* _Task description_: Every entry is to be copied exactly as written, and the pictures are to be skipped.

Items from a dataset
Segment Open

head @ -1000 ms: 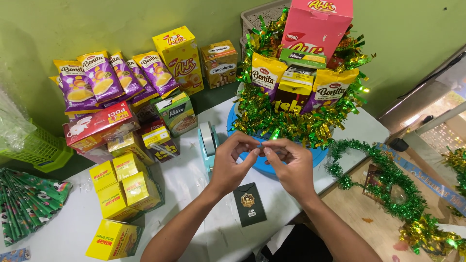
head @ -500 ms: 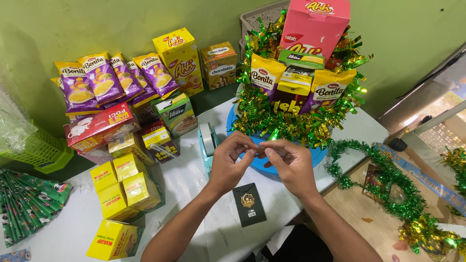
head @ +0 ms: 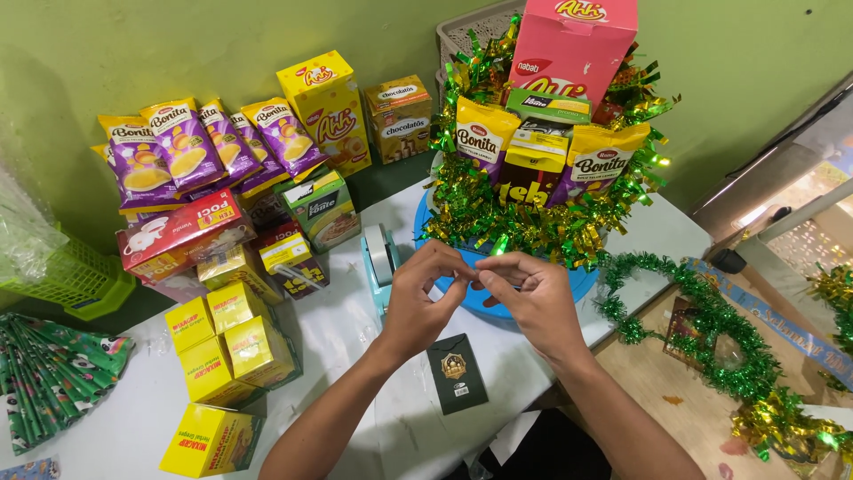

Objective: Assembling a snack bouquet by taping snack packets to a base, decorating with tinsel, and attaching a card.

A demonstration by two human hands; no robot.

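Little has shifted since the earlier frame: our hands stay joined before the blue base (head: 498,307). From left to right: our left hand (head: 426,298) and right hand (head: 531,298) meet fingertip to fingertip, pinching something too small to identify, lying crosswise between them. Both wrists are raised, near the tape dispenser (head: 380,262).

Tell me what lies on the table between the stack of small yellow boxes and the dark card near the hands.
In the head view, the table between the yellow boxes and the dark card shows only white covering; the left forearm crosses above it.
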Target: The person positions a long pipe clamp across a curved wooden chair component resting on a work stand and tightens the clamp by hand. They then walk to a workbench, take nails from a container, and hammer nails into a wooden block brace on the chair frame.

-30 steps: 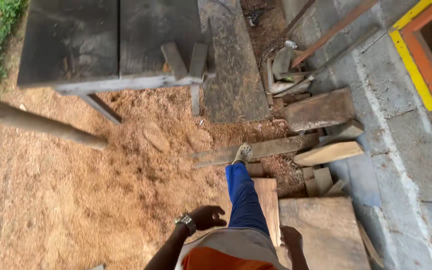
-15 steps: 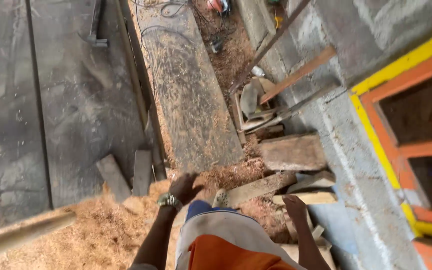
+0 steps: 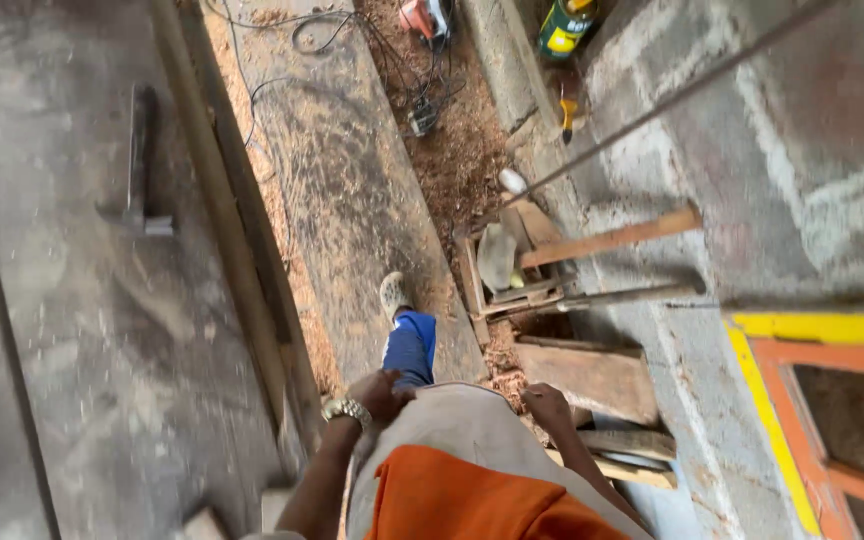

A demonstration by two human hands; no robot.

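Observation:
My left hand [image 3: 377, 392], with a metal wristwatch [image 3: 346, 410] on the wrist, hangs against my blue trouser leg [image 3: 410, 348]; its fingers are curled and nothing shows in it. My right hand [image 3: 548, 404] hangs at my right side above a wooden offcut [image 3: 584, 378], its fingers hidden from view. One shoe [image 3: 394, 296] steps on a long, worn wooden plank [image 3: 352, 200]. An orange shirt [image 3: 452, 500] fills the bottom of the view.
A dark workbench top [image 3: 72, 320] with a metal tool [image 3: 142, 160] lies left. Ahead on sawdust are cables [image 3: 382, 60], an orange power tool [image 3: 422, 15] and a green can [image 3: 564, 25]. Wood scraps [image 3: 612, 238] lean on a grey block wall [image 3: 772, 150] with an orange-yellow frame [image 3: 832, 400].
The view has moved forward from the sawdust pile along the plank beside the bench. Both hands swing by my sides; the cables, power tool and can have come into sight.

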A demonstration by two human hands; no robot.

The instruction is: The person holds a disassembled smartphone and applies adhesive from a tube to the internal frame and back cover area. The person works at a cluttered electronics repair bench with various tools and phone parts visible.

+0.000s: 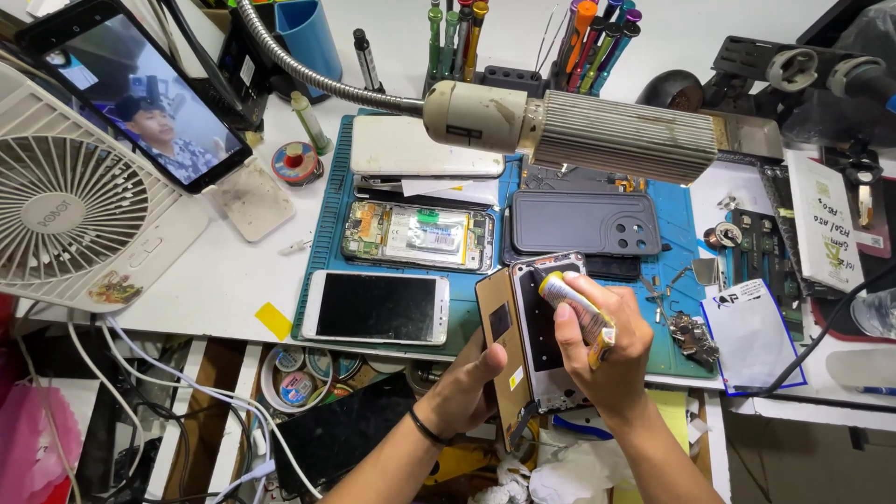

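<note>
My left hand [464, 385] grips the lower edge of an opened phone [525, 338], holding its screen panel and frame tilted up over the front of the blue work mat [327, 233]. A yellow tube of glue [579, 313] sits in my right hand [611, 359], its tip resting against the upper part of the phone frame. On the mat lie a white phone face up [378, 307], an open phone with its battery showing [417, 236], and a dark back cover [586, 223].
A gooseneck lamp [560, 131] hangs over the mat. A white fan [70, 205] and a propped phone playing video [140, 98] stand at the left. Screwdrivers in a rack [523, 42] line the back. Small parts and paper [747, 327] lie at the right.
</note>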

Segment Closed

* _Output_:
head @ -1000 ms: 
head @ -500 ms: 
head @ +0 ms: 

Objective: Assembling a snack bouquet by taping snack packets to a base, decorating with tinsel, and attaching a card.

A demonstration by two human hands; no robot.

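Little has shifted since the earlier frame: our hands stay joined before the blue base (head: 498,307). From left to right: our left hand (head: 426,298) and right hand (head: 531,298) meet fingertip to fingertip, pinching something too small to identify, lying crosswise between them. Both wrists are raised, near the tape dispenser (head: 380,262).

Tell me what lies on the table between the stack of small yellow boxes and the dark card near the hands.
In the head view, the table between the yellow boxes and the dark card shows only white covering; the left forearm crosses above it.
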Target: The person positions a long pipe clamp across a curved wooden chair component resting on a work stand and tightens the clamp by hand. They then walk to a workbench, take nails from a container, and hammer nails into a wooden block brace on the chair frame.

-30 steps: 
-15 steps: 
+0 steps: 

A demonstration by two human hands; no robot.

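Observation:
My left hand [image 3: 377, 392], with a metal wristwatch [image 3: 346, 410] on the wrist, hangs against my blue trouser leg [image 3: 410, 348]; its fingers are curled and nothing shows in it. My right hand [image 3: 548, 404] hangs at my right side above a wooden offcut [image 3: 584, 378], its fingers hidden from view. One shoe [image 3: 394, 296] steps on a long, worn wooden plank [image 3: 352, 200]. An orange shirt [image 3: 452, 500] fills the bottom of the view.
A dark workbench top [image 3: 72, 320] with a metal tool [image 3: 142, 160] lies left. Ahead on sawdust are cables [image 3: 382, 60], an orange power tool [image 3: 422, 15] and a green can [image 3: 564, 25]. Wood scraps [image 3: 612, 238] lean on a grey block wall [image 3: 772, 150] with an orange-yellow frame [image 3: 832, 400].
The view has moved forward from the sawdust pile along the plank beside the bench. Both hands swing by my sides; the cables, power tool and can have come into sight.
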
A demonstration by two human hands; no robot.

The instruction is: The person holds a disassembled smartphone and applies adhesive from a tube to the internal frame and back cover area. The person works at a cluttered electronics repair bench with various tools and phone parts visible.

+0.000s: 

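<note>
My left hand [464, 385] grips the lower edge of an opened phone [525, 338], holding its screen panel and frame tilted up over the front of the blue work mat [327, 233]. A yellow tube of glue [579, 313] sits in my right hand [611, 359], its tip resting against the upper part of the phone frame. On the mat lie a white phone face up [378, 307], an open phone with its battery showing [417, 236], and a dark back cover [586, 223].
A gooseneck lamp [560, 131] hangs over the mat. A white fan [70, 205] and a propped phone playing video [140, 98] stand at the left. Screwdrivers in a rack [523, 42] line the back. Small parts and paper [747, 327] lie at the right.
</note>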

What was requested is fully covered by this answer.